Un homme de 50 ans, marié et père de famille est mort sur un chantier le 15 septembre dernier. Il travaillait au troisième étage d’un immeuble en construction à Balma lorsqu’il est tombé par un trou, non protégé, d’une hauteur de 17 mètres. Les faits étaient étudiés par le tribunal correctionnel de Toulouse.

Le dossier est mince car la police n’a pas été prévenue par le patron de l’entreprise. C’est cette dernière qui est citée à comparaître en tant que personne morale.

Un rapport débattu

L’ouvrier était alors seul lors de l’accident et le PDG de l’entreprise contredit le rapport de l’inspection du travail qui a mené l’enquête le lendemain sur les lieux.

Selon les conclusions, la victime serait passée par un trou de 40cm de large. « On ne peut pas passer dans un espace si étroit ! », n’a pas cessé de marteler le responsable de l’entreprise. S’il était si tendu, c’est parce que selon l’enquête, il serait responsable de l’accident, en n’ayant pas mis en œuvre, tous les moyens de sécurité nécessaires.

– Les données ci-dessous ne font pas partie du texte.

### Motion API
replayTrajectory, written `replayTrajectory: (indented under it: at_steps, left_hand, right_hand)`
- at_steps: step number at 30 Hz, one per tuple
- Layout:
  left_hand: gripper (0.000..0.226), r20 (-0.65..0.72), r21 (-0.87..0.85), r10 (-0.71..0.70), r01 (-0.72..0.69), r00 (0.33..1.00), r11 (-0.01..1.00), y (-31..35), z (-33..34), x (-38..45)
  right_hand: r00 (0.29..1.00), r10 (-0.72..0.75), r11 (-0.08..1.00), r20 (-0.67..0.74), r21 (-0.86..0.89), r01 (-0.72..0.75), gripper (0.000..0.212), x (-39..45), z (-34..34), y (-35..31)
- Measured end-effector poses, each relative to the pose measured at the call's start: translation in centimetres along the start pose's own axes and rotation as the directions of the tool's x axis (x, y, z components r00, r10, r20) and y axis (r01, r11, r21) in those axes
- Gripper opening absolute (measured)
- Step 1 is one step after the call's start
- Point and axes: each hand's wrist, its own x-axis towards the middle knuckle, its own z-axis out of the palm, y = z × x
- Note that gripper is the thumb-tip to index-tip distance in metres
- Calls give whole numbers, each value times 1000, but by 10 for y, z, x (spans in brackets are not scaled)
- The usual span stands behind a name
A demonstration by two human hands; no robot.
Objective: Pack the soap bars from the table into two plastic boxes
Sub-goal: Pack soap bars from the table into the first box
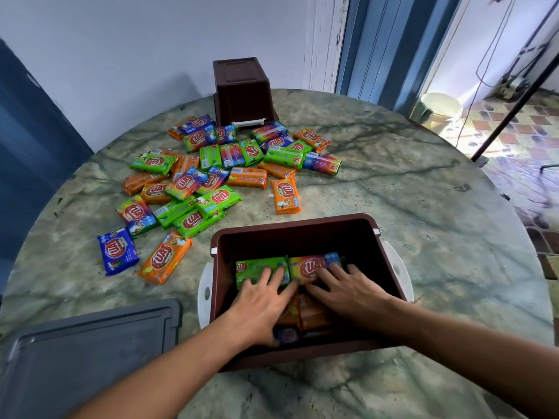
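Note:
A brown plastic box (384, 261) stands near the table's front, with several wrapped soap bars inside. Both my hands are in it. My left hand (263, 297) lies flat with spread fingers on a green soap bar (257, 267). My right hand (348, 291) lies flat on a rainbow-coloured soap bar (308, 266). Orange bars (311, 313) and a blue bar (287, 335) lie under my hands. A heap of loose soap bars (211, 176) in green, orange, blue and rainbow wrappers covers the table's far left. A second brown box (242, 92) stands upside down at the back.
A grey plastic lid (90, 352) lies at the front left of the round marbled table (423, 192). White handles (205, 294) stick out at the near box's sides. A wall is behind; an open doorway with a white bucket (438, 107) is at the right.

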Motion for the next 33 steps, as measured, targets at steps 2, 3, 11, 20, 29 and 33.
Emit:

Si des garde-corps étaient bien présents, une plainte était nécessaire pour prévenir de toute chute.

Seulement, personne n’a vu l’accident tel qu’il s’est vraiment passé. Ses collègues ont simplement entendu la victime toucher le sol. C’est pourquoi l’employeur s’avance : « Pour une raison que je ne m’explique pas, il a décidé d’effectuer une tache non prévue. Ce n’était pas son rôle de se mettre en danger. Selon moi, il est descendu à l’étage inférieur et est monté sur le garde-corps du balcon. C’est alors qu’il a chuté. Et il n’est pas passé par un trou de 40 cm. Il s’est mis en danger tout seul. »

L’avocat de la défense pointe lui aussi les carences du dossier : « L’inspection du travail a fait un travail désastreux ! Vous n’avez ni preuves, ni témoins dans cette affaire ! Rien ne prouve toutes les hypothèses avancées. » Le juge à reconnu que tout n’était qu’hypothèse, mais que la version de l’inspection du travail était la plus plausible. Cependant, par manque de preuves et de témoin, l’accusé a été relaxé.